A final trigger to radicalization and violence of growing concern is the Islamic jihadi Web site. After al-Qaeda and its affiliated groups lost their sanctuary in Afghanistan, counterterrorism experts began seeing a proliferation of such Web sites on the Internet. From just a handful at the turn of the century, intelligence experts are now tracking more than 5,000 Web sites today, and that number continues to climb. The radical Islamists are now so adept at using the Internet to recruit, indoctrinate, and communicate that intelligence experts talk about the emergence of a terrorist "sanctuary in cyberspace."

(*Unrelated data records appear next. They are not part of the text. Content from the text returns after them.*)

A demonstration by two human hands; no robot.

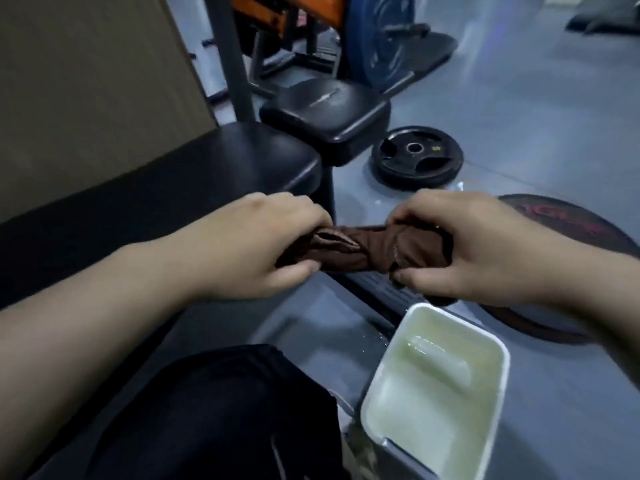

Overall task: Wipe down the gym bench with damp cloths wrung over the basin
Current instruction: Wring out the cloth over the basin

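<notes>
Left hand (pixel 249 247) and right hand (pixel 485 247) each clamp one end of the twisted brown cloth (pixel 360 247), held just beyond the far corner of the white basin (pixel 464 323). Wringing appears under way. Gym bench (pixel 207 168), at left, shows no wet streaks; wiping is judged outstanding.

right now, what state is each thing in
cloth, twisted tight between both hands
left hand, gripping one end of the cloth
right hand, gripping the other end
basin, on the floor, holding pale cloudy water
bench, pad bare where it shows
weight plate, lying flat on the floor
</notes>
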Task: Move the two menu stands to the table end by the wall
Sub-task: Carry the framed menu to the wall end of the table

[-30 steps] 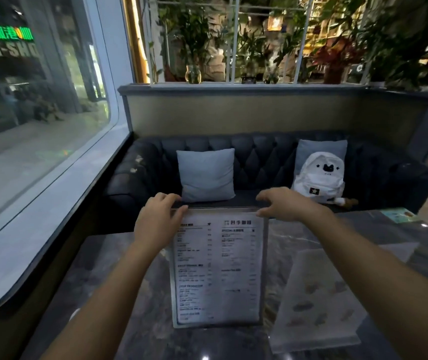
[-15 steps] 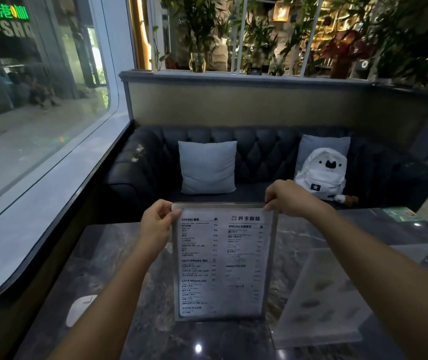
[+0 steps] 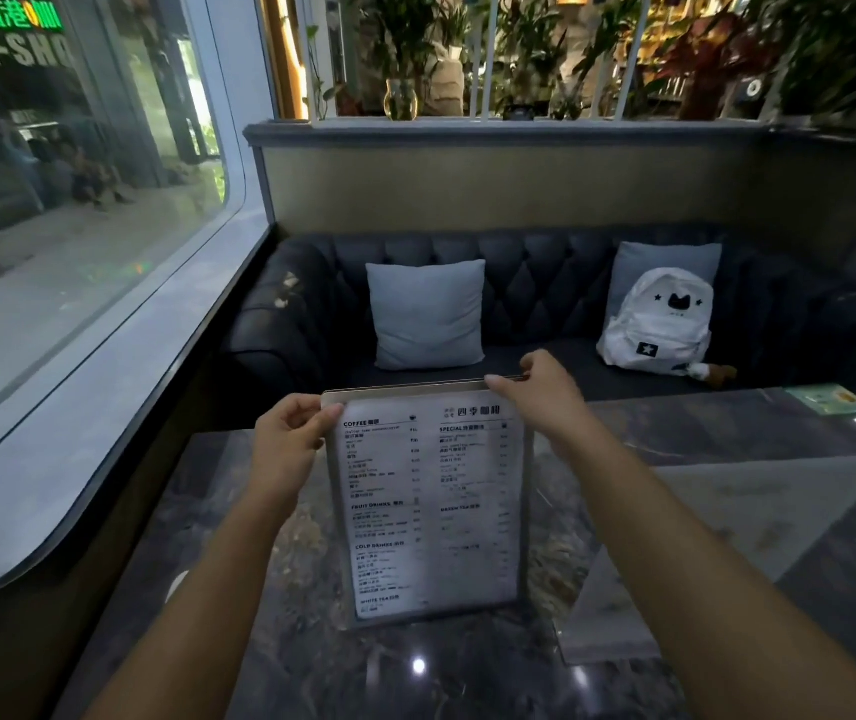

"The United States has focused its public diplomacy outreach on Arabic-language television and radio stations, which are important in terms of keeping Muslim moderates who get their news from traditional sources from becoming radicals," said Bruce Hoffman. "But increasingly the Internet is connecting young Islamists with violent inclinations to one another and giving them a sense of empowerment. Countering these jihadist Web sites in a way that keeps these Islamic radicals from actually reaching the tipping point to violence is critical. The truth is, if we don't reverse the tide of Islamic radicalization we won't have enough bullets to kill all the potential terrorists who might take up arms against us."